The hyperglycemia of diabetes generates metabolic, osmotic, and oxidative stresses. Although both atherosclerotic and medial types of calcification are common in diabetes (36), medial artery calcification is a highly characteristic vascular injury response to diabetes (14, 50, 66, 69). Once thought benign, medial artery calcification alters vascular compliance and has emerged as a significant risk factor for amputation and cardiovascular mortality (50, 66, 69). Even in the setting of chronic renal insufficiency, poor glycemic control is a very strong, independent predictor of vascular calcification (36). Clues to molecular mechanisms are emerging. As outlined, diabetes upregulates aortic adventitial BMP2-Msx2 osteogenic signaling cascades (16, 92, 110). Both glucose-regulated (58) and TNF-stimulated (52) vascular myofibroblasts are likely contributors to vascular BMP2 levels.
An important biological feature is the role for the tunica adventitia in diabetic vascular disease (110, 121). Adventitial genomic responses to diabetes have been known for almost two decades; in the 1980s, Lehmann et al. (49) showed by use of acridine orange histochemistry that both diabetes and hypercholesterolemia increased cells with euchromatic (active) character in the adventitia. In 1998, we (110) demonstrated that diet-induced diabetes, independent of atheroma formation, upregulated an Msx2-demarcated osteogenic gene regulatory program in a subset of adventitial myofibroblasts. Expression of the multifunctional cytokine OPN was also markedly upregulated by diabetes in the adventitia and tunica media (110). This past year, Zhang et al. (121) showed that streptozotocin-induced diabetes caused oxidative stress and an adventitial inflammatory response, the latter characterized by increased expression of TNF-
, a stimulus for BMP2 expression. Both direct glucose actions and advanced glycosylation end products are responsible for changes in vascular gene expression (3).
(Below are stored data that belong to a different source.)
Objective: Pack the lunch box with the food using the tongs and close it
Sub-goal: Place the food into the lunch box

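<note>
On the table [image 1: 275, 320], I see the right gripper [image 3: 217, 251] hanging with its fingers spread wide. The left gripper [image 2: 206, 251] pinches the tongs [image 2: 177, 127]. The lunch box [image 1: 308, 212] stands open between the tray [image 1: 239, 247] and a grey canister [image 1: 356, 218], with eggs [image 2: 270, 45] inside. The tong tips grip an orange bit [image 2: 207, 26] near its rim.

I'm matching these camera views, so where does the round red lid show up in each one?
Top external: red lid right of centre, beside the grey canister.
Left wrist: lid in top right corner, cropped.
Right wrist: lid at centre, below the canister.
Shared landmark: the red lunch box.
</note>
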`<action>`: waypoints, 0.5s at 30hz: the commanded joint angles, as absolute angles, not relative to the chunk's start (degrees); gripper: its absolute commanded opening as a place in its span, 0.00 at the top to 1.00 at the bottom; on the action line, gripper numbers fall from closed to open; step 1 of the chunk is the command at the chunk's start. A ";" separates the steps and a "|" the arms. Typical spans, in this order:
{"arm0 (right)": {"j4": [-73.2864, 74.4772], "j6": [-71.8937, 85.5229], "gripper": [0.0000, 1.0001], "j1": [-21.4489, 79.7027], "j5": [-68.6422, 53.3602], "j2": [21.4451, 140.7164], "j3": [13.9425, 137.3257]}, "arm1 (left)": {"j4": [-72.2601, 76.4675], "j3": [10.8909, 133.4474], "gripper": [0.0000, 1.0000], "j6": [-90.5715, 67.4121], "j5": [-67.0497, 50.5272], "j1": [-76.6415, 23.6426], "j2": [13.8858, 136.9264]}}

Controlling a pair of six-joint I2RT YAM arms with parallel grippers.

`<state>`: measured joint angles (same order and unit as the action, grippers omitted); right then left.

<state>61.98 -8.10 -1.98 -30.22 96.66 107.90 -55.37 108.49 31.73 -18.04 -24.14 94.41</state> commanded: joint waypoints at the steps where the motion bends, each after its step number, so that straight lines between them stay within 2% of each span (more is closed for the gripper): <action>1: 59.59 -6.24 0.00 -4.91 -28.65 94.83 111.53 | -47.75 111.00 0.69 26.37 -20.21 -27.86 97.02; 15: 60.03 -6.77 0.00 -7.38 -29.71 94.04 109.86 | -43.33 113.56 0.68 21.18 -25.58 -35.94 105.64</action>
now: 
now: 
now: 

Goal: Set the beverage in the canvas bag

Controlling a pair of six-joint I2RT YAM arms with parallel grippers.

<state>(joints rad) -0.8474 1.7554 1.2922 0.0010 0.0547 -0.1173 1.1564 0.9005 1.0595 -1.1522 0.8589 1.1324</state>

Because vascular OPN mediates myofibroblast proliferation (37), migration (51), and matrix metalloproteinase-dependent arterial remodeling (7, 37), we propose that diabetes-induced adventitial inflammation and tunica media OPN expression synergize to recruit osteoprogenitors to the tunica media during medial artery calcification (Fig. 1). This working model is being directly tested.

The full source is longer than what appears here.